Provided records:
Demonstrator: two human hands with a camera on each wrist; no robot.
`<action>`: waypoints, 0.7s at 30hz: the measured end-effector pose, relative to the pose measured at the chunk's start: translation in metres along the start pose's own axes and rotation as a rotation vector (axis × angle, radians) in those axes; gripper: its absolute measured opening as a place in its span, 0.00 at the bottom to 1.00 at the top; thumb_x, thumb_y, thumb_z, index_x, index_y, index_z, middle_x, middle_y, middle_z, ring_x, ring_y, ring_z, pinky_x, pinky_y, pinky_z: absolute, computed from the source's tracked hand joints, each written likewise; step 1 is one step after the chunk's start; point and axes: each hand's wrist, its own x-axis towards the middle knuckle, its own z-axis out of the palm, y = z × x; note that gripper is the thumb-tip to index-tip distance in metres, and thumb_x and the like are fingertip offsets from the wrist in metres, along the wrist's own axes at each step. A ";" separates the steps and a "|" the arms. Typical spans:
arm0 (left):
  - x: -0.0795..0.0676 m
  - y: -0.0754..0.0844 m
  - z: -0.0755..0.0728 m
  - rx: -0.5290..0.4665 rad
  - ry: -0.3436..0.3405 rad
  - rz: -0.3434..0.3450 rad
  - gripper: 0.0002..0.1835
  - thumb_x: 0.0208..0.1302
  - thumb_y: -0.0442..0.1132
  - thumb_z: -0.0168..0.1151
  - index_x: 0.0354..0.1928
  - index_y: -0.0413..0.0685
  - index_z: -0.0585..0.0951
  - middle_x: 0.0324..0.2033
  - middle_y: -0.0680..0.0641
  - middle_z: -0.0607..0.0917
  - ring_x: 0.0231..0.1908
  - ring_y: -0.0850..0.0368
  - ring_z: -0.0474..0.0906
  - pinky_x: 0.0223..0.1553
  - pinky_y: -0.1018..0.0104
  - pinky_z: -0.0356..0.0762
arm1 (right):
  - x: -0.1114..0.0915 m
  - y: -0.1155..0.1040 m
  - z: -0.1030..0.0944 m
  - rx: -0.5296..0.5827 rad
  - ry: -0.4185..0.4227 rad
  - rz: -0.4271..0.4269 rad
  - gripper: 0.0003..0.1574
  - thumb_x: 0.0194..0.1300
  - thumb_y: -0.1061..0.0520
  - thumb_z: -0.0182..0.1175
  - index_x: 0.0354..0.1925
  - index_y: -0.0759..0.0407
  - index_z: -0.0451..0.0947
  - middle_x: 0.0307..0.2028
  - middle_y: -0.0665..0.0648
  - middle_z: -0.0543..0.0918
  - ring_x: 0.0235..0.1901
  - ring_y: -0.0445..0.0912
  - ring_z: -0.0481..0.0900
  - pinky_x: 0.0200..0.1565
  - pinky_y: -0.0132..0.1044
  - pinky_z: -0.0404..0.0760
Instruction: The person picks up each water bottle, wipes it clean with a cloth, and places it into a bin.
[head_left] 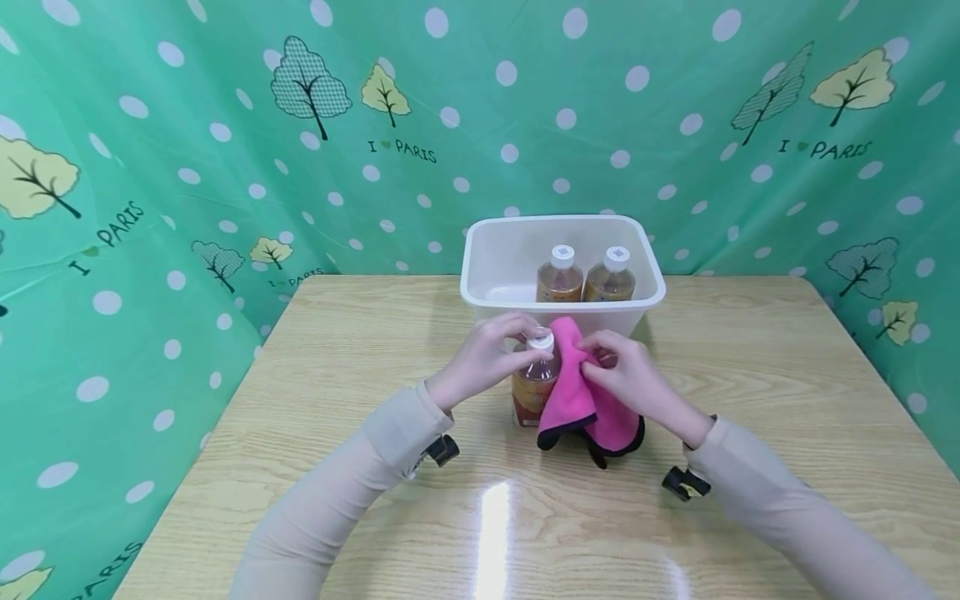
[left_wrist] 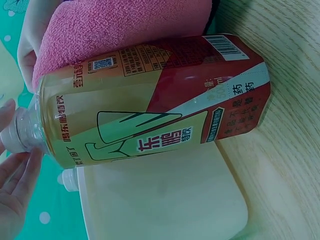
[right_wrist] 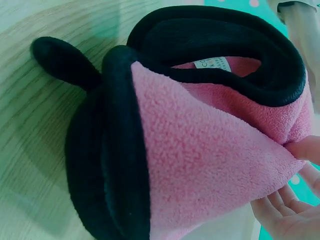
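A drink bottle point(left_wrist: 145, 105) with a red and gold label stands upright on the table, in front of the white bin. My left hand point(head_left: 498, 350) grips its white cap point(head_left: 540, 342) between thumb and fingers. To its right hangs a pink cloth point(head_left: 573, 392) with black edging, pinched near its top by my right hand point(head_left: 626, 367). The cloth lies against the bottle's side in the left wrist view. In the right wrist view, the pink cloth point(right_wrist: 215, 145) drapes in folds, with a small white tag point(right_wrist: 212, 64) and a black loop point(right_wrist: 65, 57) showing.
Behind the hands, the white plastic bin point(head_left: 487, 258) holds two more capped bottles, one point(head_left: 560, 279) beside the other point(head_left: 611, 279). The wooden table point(head_left: 360, 350) reaches back to a green curtain point(head_left: 420, 200) with dots and trees.
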 end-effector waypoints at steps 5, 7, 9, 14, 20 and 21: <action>0.000 0.000 0.000 -0.006 -0.004 -0.005 0.09 0.47 0.33 0.67 0.32 0.39 0.80 0.31 0.46 0.82 0.33 0.61 0.77 0.35 0.77 0.77 | 0.000 0.001 0.000 0.000 -0.028 0.037 0.11 0.51 0.74 0.57 0.36 0.69 0.75 0.33 0.61 0.77 0.31 0.49 0.76 0.34 0.39 0.80; 0.000 0.000 0.000 -0.013 -0.006 -0.009 0.09 0.47 0.33 0.67 0.32 0.39 0.80 0.31 0.46 0.82 0.33 0.61 0.77 0.36 0.77 0.77 | 0.000 0.001 0.000 0.006 -0.038 0.048 0.11 0.51 0.74 0.57 0.36 0.69 0.75 0.33 0.61 0.77 0.31 0.49 0.77 0.34 0.39 0.80; 0.000 0.000 0.000 -0.018 -0.006 -0.012 0.09 0.48 0.33 0.67 0.32 0.39 0.80 0.31 0.46 0.82 0.33 0.61 0.77 0.36 0.78 0.76 | 0.000 0.001 0.001 0.011 -0.044 0.053 0.10 0.51 0.74 0.57 0.35 0.68 0.74 0.32 0.61 0.77 0.31 0.49 0.77 0.34 0.38 0.80; 0.000 0.000 0.000 -0.023 -0.003 -0.005 0.09 0.47 0.33 0.67 0.32 0.39 0.80 0.31 0.46 0.82 0.33 0.61 0.77 0.37 0.79 0.75 | -0.001 0.005 0.003 0.022 -0.049 0.054 0.10 0.50 0.74 0.57 0.34 0.69 0.74 0.31 0.61 0.77 0.30 0.49 0.77 0.33 0.36 0.81; 0.000 -0.001 0.000 -0.041 0.002 0.009 0.10 0.47 0.34 0.67 0.32 0.39 0.80 0.32 0.46 0.83 0.33 0.60 0.78 0.37 0.79 0.75 | -0.005 0.015 0.010 0.002 -0.095 0.100 0.09 0.50 0.73 0.58 0.32 0.66 0.74 0.29 0.58 0.76 0.30 0.49 0.77 0.33 0.36 0.80; 0.001 -0.001 0.001 -0.043 0.002 0.009 0.10 0.47 0.34 0.67 0.32 0.39 0.80 0.32 0.46 0.83 0.33 0.60 0.78 0.38 0.79 0.75 | -0.006 0.016 0.011 -0.002 -0.105 0.107 0.09 0.50 0.73 0.58 0.32 0.66 0.73 0.29 0.58 0.76 0.30 0.48 0.77 0.33 0.37 0.80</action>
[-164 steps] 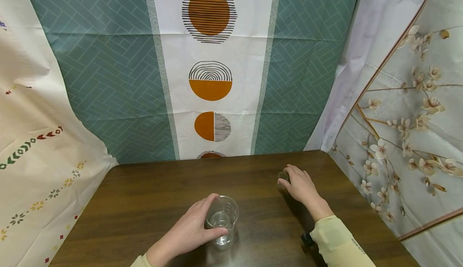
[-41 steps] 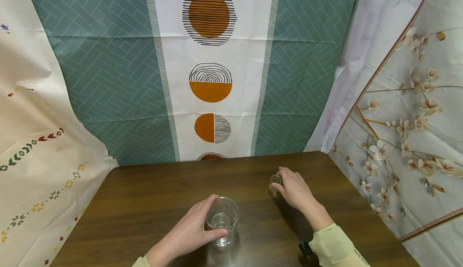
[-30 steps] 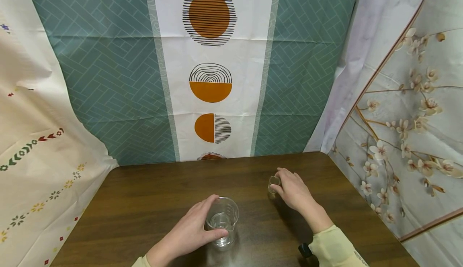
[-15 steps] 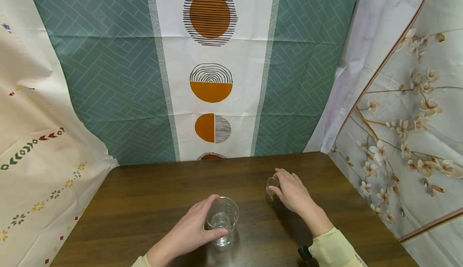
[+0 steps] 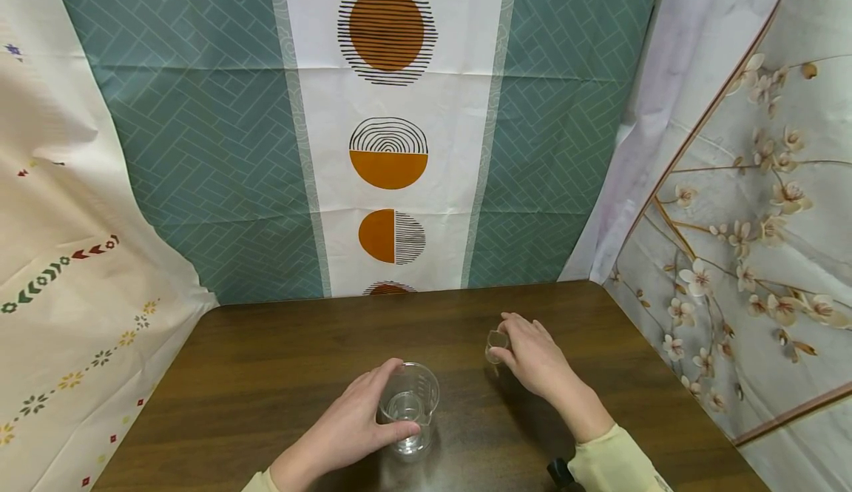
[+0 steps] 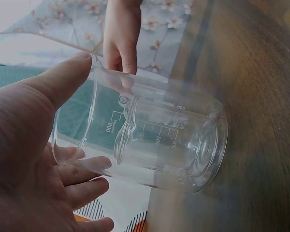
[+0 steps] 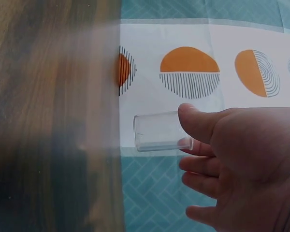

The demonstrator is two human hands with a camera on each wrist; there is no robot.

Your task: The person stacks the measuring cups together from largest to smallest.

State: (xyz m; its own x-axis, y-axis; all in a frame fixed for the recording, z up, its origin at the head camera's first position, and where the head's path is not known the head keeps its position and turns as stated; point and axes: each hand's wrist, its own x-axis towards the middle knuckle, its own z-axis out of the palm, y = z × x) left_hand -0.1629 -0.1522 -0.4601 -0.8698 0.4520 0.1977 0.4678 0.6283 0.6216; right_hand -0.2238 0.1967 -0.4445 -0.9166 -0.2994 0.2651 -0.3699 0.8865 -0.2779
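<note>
My left hand grips a clear glass beaker near its rim, thumb on one side and fingers on the other. White graduation marks, including a 500, show on the beaker in the left wrist view; it stands upright on the table. What looks like a smaller glass beaker is nested inside. To the right, my right hand pinches a small clear glass cylinder near its top between thumb and index finger. In the right wrist view this cylinder hangs a little above the table, and the other fingers extend past it.
Both hands are over a dark brown wooden table. Patterned cloths hang behind it and on both sides, a green one at the back and a floral one at the right. A black object sits by the right wrist.
My right hand has moved left and slightly nearer with the small glass cylinder, towards the beaker. The left hand and the beaker have stayed in place.
</note>
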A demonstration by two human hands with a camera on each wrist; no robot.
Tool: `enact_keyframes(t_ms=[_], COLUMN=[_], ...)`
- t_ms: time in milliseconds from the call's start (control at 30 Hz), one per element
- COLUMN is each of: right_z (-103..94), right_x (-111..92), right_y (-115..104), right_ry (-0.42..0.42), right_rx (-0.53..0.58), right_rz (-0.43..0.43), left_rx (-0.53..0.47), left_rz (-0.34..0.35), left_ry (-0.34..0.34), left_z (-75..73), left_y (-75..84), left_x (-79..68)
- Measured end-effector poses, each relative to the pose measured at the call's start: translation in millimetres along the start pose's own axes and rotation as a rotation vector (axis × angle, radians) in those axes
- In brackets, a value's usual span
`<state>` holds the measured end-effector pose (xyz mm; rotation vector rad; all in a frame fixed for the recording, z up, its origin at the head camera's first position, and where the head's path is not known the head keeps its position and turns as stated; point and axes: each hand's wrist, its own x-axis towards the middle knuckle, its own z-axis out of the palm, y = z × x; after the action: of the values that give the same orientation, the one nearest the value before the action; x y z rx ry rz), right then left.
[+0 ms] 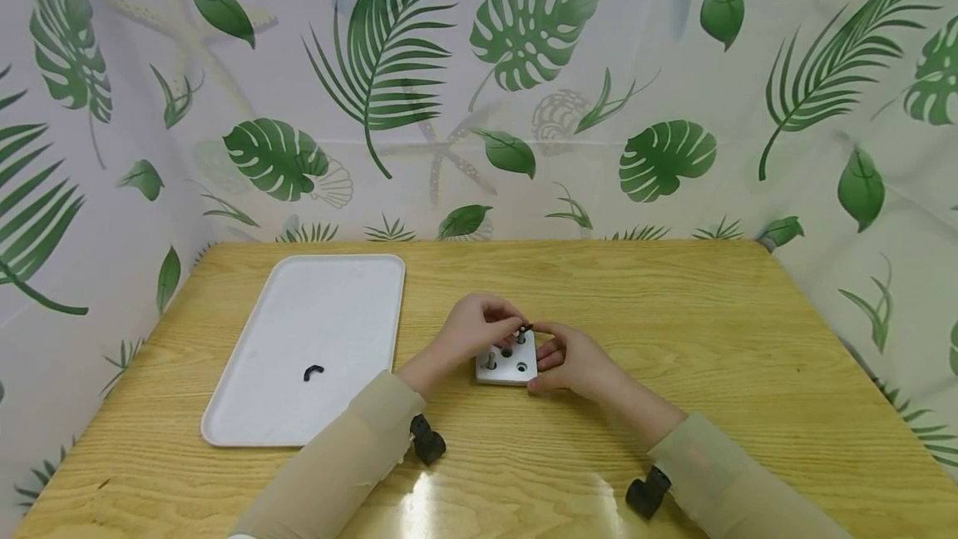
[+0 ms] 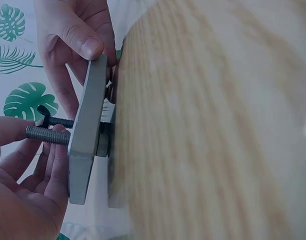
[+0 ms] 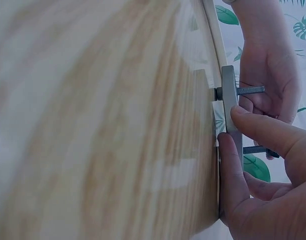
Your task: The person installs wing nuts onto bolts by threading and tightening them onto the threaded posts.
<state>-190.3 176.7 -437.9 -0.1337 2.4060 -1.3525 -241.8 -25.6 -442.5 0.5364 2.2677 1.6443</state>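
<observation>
A square metal plate (image 1: 509,376) with holes lies flat just above the table, two threaded bolts standing up through it. One bolt (image 1: 491,361) is bare at the near left; the farther bolt (image 2: 60,121) carries a small black wing-shaped nut (image 2: 44,114) at its tip. My left hand (image 1: 471,329) reaches over the plate and pinches this nut between thumb and fingertips. With my right hand (image 1: 580,364) I grip the plate's right edge, thumb (image 3: 243,116) on its upper face and a finger beneath. Bolt heads (image 2: 103,140) show under the plate.
A white tray (image 1: 329,298) stands on the left of the wooden table (image 1: 711,339). On it lies another small curved black piece (image 1: 313,372). A leaf-patterned cloth (image 1: 441,90) hangs behind the table. Black wrist cameras (image 1: 427,439) sit under both sleeves.
</observation>
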Motion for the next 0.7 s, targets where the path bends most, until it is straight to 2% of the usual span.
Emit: enact_keyframes(t_ms=[200,467,700], right_z=[0.1,-0.4,0.3], right_x=[0.5,0.4,0.5], right_y=[-0.4,-1.7,-2.1], right_ry=[-0.004,-0.008,-0.006], right_rx=[-0.006,-0.001,-0.009], right_rz=[0.0,-0.008,-0.003], left_rx=[0.005,-0.009,-0.031], left_rz=[-0.018,-0.066,-0.068], left_ry=[0.011,0.067,0.055], left_z=[0.8,2.7,4.1], left_y=[0.6,1.1,-0.8], left_x=[0.7,1.9,3.2])
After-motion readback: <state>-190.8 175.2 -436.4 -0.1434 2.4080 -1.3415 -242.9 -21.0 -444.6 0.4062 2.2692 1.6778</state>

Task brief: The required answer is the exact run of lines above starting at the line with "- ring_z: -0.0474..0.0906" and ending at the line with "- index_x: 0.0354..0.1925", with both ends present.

Result for this exercise:
  - ring_z: -0.0474..0.0906
  - pinky_x: 0.0223..0.1553
  - pinky_y: -0.1018..0.0104
  - pinky_z: -0.0356..0.0762
arm1 (right):
  - x: -0.1114..0.0915 m
  - y: -0.1155..0.1040 m
  - z: -0.1030..0.0944 m
  - rx: -0.5296..0.5827 rad
  - ry: -0.4185..0.4227 rad
  - rz: -0.4271..0.4269 rad
  - gripper: 0.0003..0.1574
  - thumb_x: 0.0194..0.1300
  - thumb_y: -0.1061..0.0520
  - thumb_z: -0.0182..0.1175
  - index_x: 0.0354..0.1925

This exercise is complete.